Algorithm For Detecting Falls:

Two separate devices were designed and built. One to detect the patient's body position-if the patient's torso is upright or in a horizontal position and the other to determine whether the bed is occupied or not. These situations resulted in three possible outcomes

1. Patient is active

2. Patient is lying in bed

3. Patient has fallen down

Table 1: Fall Detection Depending on 4 events 

IF the position of patient torso IS	AND IF the patients bed IS	Then the situation IS
Upright	Occupied	PATIENT ACTIVE
Uptight	Unoccupied	PATIENT ACTIVE
Horizontal	Occupied	PATIENT IN BED
Horizontal	Unoccupied	PATIENT HAS FALLEN DOWN

Axis orientation of the bi-axial accelerometer which is placed on the patient

Note: The sensor records the acceleration due to gravity

Hardware Implementation:

•    MIB520 Base Station

• Set of MICAz Motes equipped with MTS400CC sensor board

• MoteView Software

Data Collection:

The data was collected from seven male subjects performing various activities.
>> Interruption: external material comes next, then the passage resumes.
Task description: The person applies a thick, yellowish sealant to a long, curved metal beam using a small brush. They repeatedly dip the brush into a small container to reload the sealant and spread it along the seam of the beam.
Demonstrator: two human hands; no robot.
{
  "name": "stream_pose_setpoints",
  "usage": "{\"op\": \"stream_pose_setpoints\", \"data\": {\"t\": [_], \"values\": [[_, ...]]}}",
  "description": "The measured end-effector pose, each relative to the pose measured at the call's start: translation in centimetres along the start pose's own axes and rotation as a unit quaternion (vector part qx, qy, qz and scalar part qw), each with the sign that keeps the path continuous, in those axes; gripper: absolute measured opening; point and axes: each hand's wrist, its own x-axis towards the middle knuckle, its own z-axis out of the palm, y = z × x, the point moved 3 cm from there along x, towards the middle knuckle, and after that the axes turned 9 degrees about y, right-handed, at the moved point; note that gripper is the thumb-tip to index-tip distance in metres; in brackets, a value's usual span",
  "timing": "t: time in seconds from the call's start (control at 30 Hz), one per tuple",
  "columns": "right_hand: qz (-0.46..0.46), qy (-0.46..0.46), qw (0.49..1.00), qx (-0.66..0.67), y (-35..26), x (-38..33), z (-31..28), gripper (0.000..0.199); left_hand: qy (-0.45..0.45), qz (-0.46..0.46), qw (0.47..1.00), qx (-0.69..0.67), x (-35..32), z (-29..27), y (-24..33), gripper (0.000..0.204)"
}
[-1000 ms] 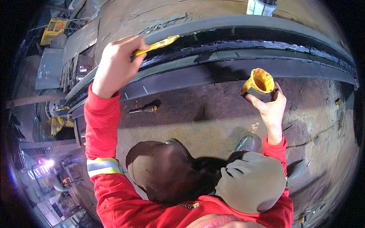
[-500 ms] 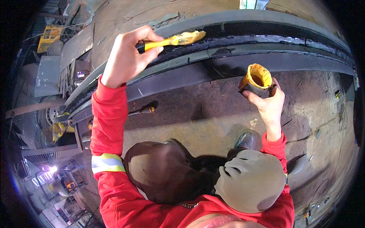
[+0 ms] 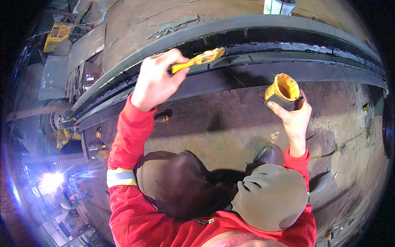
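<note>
My left hand [image 3: 161,78] grips a brush [image 3: 204,57] by its yellow handle. The pale yellow, dirt-stained brush head points right, over the long dark steel beam [image 3: 284,68]. Whether the head touches the beam I cannot tell. On the right, my right hand [image 3: 295,116] holds a small cup [image 3: 284,91] from below, its mouth tipped up toward me. Yellow coats the cup's rim and inside, its lower side is dark, and something brownish shows within. The beam crosses in front of me, with a shiny strip along its groove.
A screwdriver [image 3: 161,119] lies on the floor near my left forearm. Beyond the beam stands a white bucket [image 3: 279,7]. Far left are a yellow case [image 3: 57,36], metal sheets [image 3: 53,78] and a wheel [image 3: 56,122]. Bright welding light [image 3: 52,181] glares at lower left.
My left hand and the brush have moved down toward me, the hand also to the right. The cup has shifted slightly down and right. The welding light has flared much brighter.
</note>
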Motion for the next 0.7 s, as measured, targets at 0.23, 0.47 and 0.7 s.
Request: {"op": "stream_pose_setpoints", "data": {"t": [0.23,0.47,0.7], "values": [[0.009,-0.013,1.000,0.008,0.0,-0.2,0.5,0.057,0.033,-0.113,0.984,0.131,-0.1,-7.8,-1.4,0.013],[0.011,-0.020,1.000,-0.008,0.8,-0.3,0.3,0.057,-0.084,0.037,0.967,0.237,0.1,-8.5,-2.9,0.013],[0.005,-0.041,0.999,-0.015,0.3,-0.3,0.9,0.056,-0.002,-0.077,0.946,0.315,-4.8,-12.2,-3.6,0.009]]}}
The activities in question were walking, walking with a cane, jogging, tying shoes, standing straight, lying on the back, lying on the left side, lying on the right side, sitting, eating on a table.
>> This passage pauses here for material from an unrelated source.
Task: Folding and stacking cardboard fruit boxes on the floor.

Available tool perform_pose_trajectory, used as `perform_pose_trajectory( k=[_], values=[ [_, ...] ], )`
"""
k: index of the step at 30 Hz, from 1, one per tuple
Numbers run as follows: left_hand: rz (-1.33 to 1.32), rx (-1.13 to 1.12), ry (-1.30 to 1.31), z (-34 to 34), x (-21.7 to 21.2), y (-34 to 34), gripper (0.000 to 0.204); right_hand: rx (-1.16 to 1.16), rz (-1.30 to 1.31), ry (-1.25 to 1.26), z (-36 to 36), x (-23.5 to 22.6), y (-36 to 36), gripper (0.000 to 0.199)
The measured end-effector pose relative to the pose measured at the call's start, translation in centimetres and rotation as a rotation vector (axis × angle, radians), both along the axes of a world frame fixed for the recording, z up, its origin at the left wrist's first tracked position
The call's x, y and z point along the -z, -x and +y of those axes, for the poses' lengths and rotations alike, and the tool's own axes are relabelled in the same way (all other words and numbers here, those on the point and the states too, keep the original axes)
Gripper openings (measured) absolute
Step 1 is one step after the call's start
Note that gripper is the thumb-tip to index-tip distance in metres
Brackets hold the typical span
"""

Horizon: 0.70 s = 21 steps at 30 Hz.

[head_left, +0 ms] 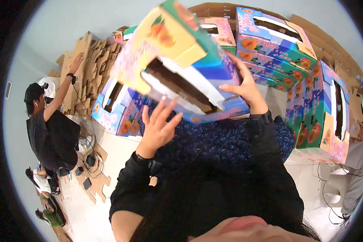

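Fruit carton (181,60) tilted, between left hand (157,125), right hand (246,86).

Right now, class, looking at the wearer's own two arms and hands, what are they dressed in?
Both arms wear long black sleeves. The left hand is bare, with a black band at its wrist. The right hand is bare too, with a black watch-like band at its wrist. No gloves or rings show.

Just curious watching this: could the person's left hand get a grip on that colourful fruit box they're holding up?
Probably yes. The left hand is open right under the fruit box, its fingers at the box's lower edge with nothing between. The right hand already grips the box's other side.
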<state>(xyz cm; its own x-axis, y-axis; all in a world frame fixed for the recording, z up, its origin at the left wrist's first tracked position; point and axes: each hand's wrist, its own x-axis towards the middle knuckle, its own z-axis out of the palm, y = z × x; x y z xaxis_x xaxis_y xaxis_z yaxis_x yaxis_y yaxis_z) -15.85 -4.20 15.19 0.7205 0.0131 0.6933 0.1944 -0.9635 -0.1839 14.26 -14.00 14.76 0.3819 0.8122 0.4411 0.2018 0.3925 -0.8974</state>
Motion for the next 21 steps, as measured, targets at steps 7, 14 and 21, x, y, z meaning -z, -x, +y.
perform_pose_trajectory(
  k=[7,14,21],
  values=[
    [-0.25,0.125,0.355,-2.4,-1.7,-4.3,0.102,0.285,0.215,-0.237,2.4,2.2,7.3,0.094],
    [-0.363,0.033,0.819,-2.4,-1.9,-5.8,0.132,0.198,0.199,-0.216,2.4,6.6,16.2,0.103],
    [-0.45,-0.181,0.658,-4.1,-3.6,-3.8,0.114,0.134,-0.154,-0.018,-0.1,4.3,16.8,0.106]
  ],
)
The analysis of the data led to the establishment of the threshold acceleration (Accy):

• If Accy > 7m/S² then the patient is in upright position (patient active)
• If Accy < 4m/s² then the patient is in a horizontal position (patient lying)

Experimental Results:

Data collected from one test subject was graphed for various activities. The resulting graph was in agreement with the established threshold for the acceleration.
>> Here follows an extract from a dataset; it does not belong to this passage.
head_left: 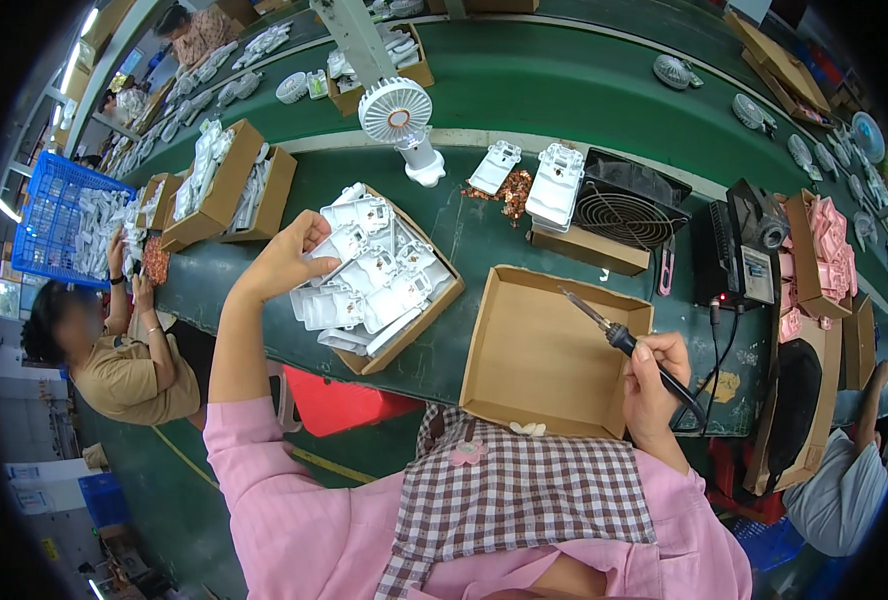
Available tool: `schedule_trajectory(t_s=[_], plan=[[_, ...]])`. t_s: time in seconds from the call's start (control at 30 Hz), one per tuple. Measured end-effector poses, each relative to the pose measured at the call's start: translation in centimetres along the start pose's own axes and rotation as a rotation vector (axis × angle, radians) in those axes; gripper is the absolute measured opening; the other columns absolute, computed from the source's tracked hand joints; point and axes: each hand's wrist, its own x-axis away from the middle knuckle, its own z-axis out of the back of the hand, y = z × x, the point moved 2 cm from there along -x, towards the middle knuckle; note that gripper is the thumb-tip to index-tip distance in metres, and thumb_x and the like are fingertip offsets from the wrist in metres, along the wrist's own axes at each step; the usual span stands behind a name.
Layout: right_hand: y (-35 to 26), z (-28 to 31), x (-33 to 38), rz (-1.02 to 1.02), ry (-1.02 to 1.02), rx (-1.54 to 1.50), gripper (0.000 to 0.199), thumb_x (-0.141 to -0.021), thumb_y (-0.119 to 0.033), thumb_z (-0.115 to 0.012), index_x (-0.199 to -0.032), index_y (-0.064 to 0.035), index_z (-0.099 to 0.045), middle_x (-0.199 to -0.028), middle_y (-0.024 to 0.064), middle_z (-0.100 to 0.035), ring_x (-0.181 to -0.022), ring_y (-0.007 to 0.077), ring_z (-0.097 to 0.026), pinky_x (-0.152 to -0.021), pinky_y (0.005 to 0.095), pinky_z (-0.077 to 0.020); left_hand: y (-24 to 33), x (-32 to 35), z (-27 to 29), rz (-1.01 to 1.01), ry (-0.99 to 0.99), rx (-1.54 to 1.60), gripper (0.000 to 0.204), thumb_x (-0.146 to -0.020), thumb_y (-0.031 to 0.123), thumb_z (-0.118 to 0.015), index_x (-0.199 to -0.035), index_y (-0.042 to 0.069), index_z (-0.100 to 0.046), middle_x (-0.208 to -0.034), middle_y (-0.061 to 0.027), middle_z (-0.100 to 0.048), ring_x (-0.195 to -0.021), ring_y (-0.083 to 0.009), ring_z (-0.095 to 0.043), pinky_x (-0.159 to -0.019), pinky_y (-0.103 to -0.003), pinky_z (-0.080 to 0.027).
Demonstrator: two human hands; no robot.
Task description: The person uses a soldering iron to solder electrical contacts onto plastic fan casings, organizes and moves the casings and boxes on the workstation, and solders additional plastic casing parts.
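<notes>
Checked apron [529, 490] nearest; right hand [654, 385] grip clamped on soldering iron [621, 339] over cardboard box [534, 350]; left hand [282, 262] at white plastic parts [369, 268], can't tell its grip.

Your soldering iron [612, 331] has a plastic grip [622, 340], and its tip [579, 303] is metal. The white parts [379, 268] are smooth, shiny plastic. The 2 boxes [549, 335] near you are dull cardboard. Your checked apron [529, 490] is cloth.
</notes>
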Motion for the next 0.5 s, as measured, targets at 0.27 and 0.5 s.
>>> schedule_trajectory(t_s=[0.27, 0.5], plan=[[0.2, 0.0, 0.1, -0.003, -0.027, 0.003, 0.014, -0.087, -0.011, -0.060, -0.087, -0.0029, -0.049, -0.063, 0.0027, -0.052, -0.046, 0.0032, -0.042, -0.041, 0.0159, -0.0299, -1.8, -0.1, 2.1, 0.023, -0.101, 0.124, 0.025, -0.077, 0.009, -0.068, -0.098, 0.001, -0.057, -0.083, 0.0009, -0.057, -0.075, -0.0070, -0.050, -0.068, -0.023, -0.041], [0.0, 0.0, 0.0, -0.006, -0.007, -0.030, 0.013, -0.087, -0.011, -0.059, -0.089, -0.0035, -0.049, -0.064, 0.0015, -0.052, -0.047, 0.0030, -0.042, -0.041, 0.0161, -0.0285, 0.4, 4.5, 2.5, -0.231, -0.296, -0.115, 0.043, -0.069, 0.001, -0.070, -0.109, 0.005, -0.054, -0.114, -0.0064, -0.055, -0.110, -0.0223, -0.049, -0.095, -0.035, -0.038]])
The established threshold was further tested for three additional subjects performing different activities and the results were satisfying.

Bed Mechanism

A black box was built for the bed mechanism. Essentially, a switch placed on the patient’s bed is used to detect the occupancy of the bed. Once the patient lies on the bed, the switch will be depressed; the switch is connected in a DC circuit with 4.5V battery and 8 LED lights. Led lights are placed in a box that is constructed from opaque material to prevent light coming from outside. The only light allow inside the box is the light from the LEDs. MICAz node is placed in the box and it is sending light intensity data to MIB520 base station. If the light intensity is under 1Lux, that is a signal LED’s are not emitting light and that bed is not occupied. If light intensity is above 10Lux that is a signal that LED’s are emitting light and that bed is occupied.

  

User's Interface-LabView Graphical

There are currently two graphical user interfaces created. In the first interface LABVIEW receives data from Memsic WSN and MICAz node that is placed on patient chest, and then it compares values from acceleration in y-axis with our set thresholds. Depending on those values, two alerts are possible: patient is lying down (y_{acc <}  4m/s² ) or patient is active (y_acc>  7m/s² ). Furthermore these values have been coupled in two consecutive time intervals ( y_acc (T), y_acc (T+1)) in order to get more accurate information. Second graphical user interface has been created for data received from node that detects bed occupancy. If flux is under 1lux that there will be an alert that the bed is unoccupied. If Light flux is above 10 Lux second alert will prompt that bed is occupied. 

Flow Chart

Conclusion

Accidental falls represent serious issue among the senior population. Timely detection of these events in nursing homes can significantly improve treatment of injuries and reduces costs to healthcare system. The aforementioned paper is a clear demonstration of a simple and effective Wireless Sensor Network (WSN) system which detects senior patients falling in nursing homes. Behavior of senior patients was observed in nursing home and used to create list of possible activities that senior patients engage in daily activities.  Then the system was created based on data from seven test subjects, and then system capabilities were verified on three test subjects. System has detected every fall, and didn't have false alarms.